Nur Helga blieb und zog in den großen Stall um. Zwei Tage später zogen sechs 20 Wochen alte Junghennen ein, und Helga blühte regelrecht auf. Sie avancierte quasi zur Königin im Hühnerstall und begann sogar, Eier zu legen. Für das Huhn eine wunderbare Zeit, die abrupt endete, als der Habicht zuschlug und Helgas neue Freundin Hilde erbeutete. Der Habicht kam zwei weitere Male, aber Helga konnte sich jeweils retten.
Vor etwa drei Wochen erlitt das tapfere Huhn dann einen Schlaganfall. „Die anderen Hühnchen saßen im Halbkreis bei ihr“, erinnert sich Sabine Bessel daran, wie sie einen Korb mit Heu packte, um Helga ins Haus zu holen. Sie habe den Korb noch einmal zu den anderen Tieren gestellt und diese seien nacheinander zu ihr gegangen, um sich zu verabschieden. „Es war herzzerreißend. Ihr linkes Bein und der linke Flügel sind seitdem lahm“, berichtet Sabine Bessel, für die es überhaupt nicht in Frage gekommen wäre, Helgas Leben zu beenden.

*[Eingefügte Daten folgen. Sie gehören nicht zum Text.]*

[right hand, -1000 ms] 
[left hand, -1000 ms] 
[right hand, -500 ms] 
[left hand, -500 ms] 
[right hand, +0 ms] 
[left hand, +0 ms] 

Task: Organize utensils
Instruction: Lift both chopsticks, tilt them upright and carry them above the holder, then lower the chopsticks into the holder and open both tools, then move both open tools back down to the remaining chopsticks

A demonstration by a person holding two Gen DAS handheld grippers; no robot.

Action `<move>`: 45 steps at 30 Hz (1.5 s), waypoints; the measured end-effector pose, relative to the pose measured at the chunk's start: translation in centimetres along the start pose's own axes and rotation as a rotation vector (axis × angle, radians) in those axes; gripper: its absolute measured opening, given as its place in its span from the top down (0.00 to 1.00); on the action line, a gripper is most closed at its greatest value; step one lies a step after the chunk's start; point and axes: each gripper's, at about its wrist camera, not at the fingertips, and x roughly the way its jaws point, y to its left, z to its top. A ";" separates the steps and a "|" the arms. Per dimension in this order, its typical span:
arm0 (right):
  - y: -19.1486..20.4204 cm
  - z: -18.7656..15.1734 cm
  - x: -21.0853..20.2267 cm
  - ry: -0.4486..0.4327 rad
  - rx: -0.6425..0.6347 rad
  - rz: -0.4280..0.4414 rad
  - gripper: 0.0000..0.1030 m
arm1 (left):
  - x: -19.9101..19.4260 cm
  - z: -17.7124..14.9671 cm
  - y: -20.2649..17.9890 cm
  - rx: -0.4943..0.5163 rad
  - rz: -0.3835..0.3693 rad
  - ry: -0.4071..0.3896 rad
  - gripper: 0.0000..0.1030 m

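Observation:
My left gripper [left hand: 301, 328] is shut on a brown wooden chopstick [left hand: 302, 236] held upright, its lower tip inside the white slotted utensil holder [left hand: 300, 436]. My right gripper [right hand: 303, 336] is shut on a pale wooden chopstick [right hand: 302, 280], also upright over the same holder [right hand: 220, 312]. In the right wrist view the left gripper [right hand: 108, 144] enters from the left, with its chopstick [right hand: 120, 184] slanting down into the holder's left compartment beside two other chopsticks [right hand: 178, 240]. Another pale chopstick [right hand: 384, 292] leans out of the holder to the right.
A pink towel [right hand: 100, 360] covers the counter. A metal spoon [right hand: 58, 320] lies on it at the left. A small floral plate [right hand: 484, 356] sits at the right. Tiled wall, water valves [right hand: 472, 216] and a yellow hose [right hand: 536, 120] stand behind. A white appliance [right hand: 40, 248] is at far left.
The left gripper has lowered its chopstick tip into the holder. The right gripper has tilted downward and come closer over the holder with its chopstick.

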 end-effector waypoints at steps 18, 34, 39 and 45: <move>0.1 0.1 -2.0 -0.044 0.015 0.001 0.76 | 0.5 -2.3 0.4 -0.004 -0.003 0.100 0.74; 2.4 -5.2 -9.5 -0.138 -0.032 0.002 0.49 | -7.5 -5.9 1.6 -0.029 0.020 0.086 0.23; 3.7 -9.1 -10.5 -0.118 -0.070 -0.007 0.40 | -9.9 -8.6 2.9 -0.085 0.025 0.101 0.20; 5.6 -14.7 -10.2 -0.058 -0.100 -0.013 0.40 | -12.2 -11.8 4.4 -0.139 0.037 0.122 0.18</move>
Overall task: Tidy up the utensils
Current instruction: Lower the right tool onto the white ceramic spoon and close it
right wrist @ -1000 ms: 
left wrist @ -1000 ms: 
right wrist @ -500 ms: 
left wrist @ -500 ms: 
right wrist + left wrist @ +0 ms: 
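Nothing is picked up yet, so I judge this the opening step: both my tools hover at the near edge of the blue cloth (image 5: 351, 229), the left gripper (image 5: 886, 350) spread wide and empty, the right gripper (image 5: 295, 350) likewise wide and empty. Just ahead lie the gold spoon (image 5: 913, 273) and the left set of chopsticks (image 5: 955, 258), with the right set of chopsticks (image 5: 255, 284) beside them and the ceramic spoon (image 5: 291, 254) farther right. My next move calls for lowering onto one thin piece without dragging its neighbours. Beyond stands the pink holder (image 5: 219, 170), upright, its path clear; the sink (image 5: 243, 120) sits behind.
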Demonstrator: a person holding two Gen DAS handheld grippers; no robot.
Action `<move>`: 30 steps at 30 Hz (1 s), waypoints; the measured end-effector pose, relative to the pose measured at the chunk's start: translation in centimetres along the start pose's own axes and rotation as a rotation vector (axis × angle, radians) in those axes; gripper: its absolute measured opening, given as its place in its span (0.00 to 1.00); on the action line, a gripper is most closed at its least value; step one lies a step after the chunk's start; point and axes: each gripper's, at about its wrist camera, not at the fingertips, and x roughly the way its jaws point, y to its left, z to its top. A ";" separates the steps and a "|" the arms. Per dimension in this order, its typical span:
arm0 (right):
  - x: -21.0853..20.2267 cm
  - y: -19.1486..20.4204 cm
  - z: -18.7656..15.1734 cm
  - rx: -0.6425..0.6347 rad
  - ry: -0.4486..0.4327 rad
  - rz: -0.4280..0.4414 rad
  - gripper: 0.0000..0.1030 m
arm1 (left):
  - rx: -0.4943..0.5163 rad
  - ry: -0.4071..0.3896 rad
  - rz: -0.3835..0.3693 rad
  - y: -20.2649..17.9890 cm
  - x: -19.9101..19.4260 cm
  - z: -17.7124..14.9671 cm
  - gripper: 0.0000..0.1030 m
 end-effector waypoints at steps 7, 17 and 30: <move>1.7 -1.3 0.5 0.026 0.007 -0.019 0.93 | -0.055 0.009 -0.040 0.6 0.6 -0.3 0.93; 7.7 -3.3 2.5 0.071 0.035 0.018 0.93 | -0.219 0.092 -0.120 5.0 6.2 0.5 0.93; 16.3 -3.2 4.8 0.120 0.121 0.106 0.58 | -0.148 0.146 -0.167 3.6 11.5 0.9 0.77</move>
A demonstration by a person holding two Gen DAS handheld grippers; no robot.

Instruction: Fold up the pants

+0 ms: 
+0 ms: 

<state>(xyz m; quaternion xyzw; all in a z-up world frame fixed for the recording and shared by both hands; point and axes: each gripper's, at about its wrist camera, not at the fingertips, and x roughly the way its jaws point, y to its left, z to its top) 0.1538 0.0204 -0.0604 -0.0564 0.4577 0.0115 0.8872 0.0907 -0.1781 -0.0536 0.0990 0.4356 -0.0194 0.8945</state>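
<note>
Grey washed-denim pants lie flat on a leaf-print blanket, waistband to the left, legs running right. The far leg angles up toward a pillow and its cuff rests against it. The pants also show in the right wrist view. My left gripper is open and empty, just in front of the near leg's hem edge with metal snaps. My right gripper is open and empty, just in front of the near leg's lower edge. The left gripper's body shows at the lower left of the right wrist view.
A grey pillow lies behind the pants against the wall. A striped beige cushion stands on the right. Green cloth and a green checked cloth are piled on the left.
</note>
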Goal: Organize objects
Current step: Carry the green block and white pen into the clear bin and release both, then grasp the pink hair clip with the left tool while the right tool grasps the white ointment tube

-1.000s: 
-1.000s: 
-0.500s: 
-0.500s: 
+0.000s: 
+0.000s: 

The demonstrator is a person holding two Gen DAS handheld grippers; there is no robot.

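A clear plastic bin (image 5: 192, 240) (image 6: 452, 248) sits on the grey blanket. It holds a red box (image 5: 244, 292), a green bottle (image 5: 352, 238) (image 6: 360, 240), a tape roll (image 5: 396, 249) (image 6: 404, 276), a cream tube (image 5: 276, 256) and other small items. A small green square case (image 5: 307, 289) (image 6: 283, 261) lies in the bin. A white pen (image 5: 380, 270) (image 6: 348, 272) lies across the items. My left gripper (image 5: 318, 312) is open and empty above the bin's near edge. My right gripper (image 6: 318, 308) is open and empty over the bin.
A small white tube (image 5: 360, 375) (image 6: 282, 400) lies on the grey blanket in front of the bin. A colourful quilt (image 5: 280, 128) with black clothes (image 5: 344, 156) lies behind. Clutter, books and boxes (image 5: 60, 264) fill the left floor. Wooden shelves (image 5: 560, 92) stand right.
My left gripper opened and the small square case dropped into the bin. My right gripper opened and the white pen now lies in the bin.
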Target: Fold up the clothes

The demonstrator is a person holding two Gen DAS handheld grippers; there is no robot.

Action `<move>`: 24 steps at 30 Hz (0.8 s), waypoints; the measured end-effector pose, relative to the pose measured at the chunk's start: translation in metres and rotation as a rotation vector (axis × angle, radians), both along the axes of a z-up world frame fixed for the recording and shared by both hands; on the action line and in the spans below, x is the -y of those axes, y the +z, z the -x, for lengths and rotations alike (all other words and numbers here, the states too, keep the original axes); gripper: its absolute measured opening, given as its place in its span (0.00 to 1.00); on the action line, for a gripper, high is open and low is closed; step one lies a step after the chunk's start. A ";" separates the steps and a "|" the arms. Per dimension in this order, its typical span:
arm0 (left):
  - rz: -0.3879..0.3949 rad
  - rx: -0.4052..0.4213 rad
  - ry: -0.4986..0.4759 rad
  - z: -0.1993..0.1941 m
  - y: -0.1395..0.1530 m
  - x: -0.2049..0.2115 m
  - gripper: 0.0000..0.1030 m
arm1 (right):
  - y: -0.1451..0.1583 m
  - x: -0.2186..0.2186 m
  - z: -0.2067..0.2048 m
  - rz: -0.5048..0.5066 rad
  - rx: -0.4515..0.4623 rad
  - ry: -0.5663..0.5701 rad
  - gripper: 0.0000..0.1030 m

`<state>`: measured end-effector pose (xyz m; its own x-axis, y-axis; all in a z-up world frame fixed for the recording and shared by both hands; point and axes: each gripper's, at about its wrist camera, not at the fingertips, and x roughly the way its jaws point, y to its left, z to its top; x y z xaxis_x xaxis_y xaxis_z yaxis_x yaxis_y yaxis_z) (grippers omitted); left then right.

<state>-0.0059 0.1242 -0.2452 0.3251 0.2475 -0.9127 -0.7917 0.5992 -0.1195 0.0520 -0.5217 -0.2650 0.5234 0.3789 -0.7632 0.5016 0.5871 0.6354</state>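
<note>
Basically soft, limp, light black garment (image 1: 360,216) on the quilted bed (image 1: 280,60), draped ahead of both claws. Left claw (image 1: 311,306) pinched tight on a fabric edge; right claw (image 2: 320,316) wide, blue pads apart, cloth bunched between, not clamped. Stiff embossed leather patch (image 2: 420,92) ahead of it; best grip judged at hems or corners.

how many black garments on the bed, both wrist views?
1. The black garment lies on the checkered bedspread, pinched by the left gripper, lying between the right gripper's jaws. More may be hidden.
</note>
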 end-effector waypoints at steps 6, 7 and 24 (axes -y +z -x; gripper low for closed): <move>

„Der Tierarzt kam einige Tage lang, und sie erholt sich zusehends. Sie lebte zwischendurch bei uns im Haus und ging vormittags die anderen Hühnchen besuchen“, so die Tierfreundin. Drei davon würden sich als ihre Bodyguards sehen und auf das angeschlagene Tier aufpassen. „Sie lernt jeden Tag besser, auf einem Bein zu hüpfen und kommt schon gut zurecht“, sagt Sabine Bessel. Helga wurde weiter im Haus aufgepäppelt und konnte vor einigen Tagen komplett zu den anderen Hühnern zurückkehren. „Sie schafft es sogar irgendwie, abends auf die Sitzstange zu kommen, um mit den anderen zusammen zu übernachten.“ Und kürzlich habe sie sogar das erste Ei nach ihrem Schlaganfall gelegt, berichtet Sabine Bessel begeistert.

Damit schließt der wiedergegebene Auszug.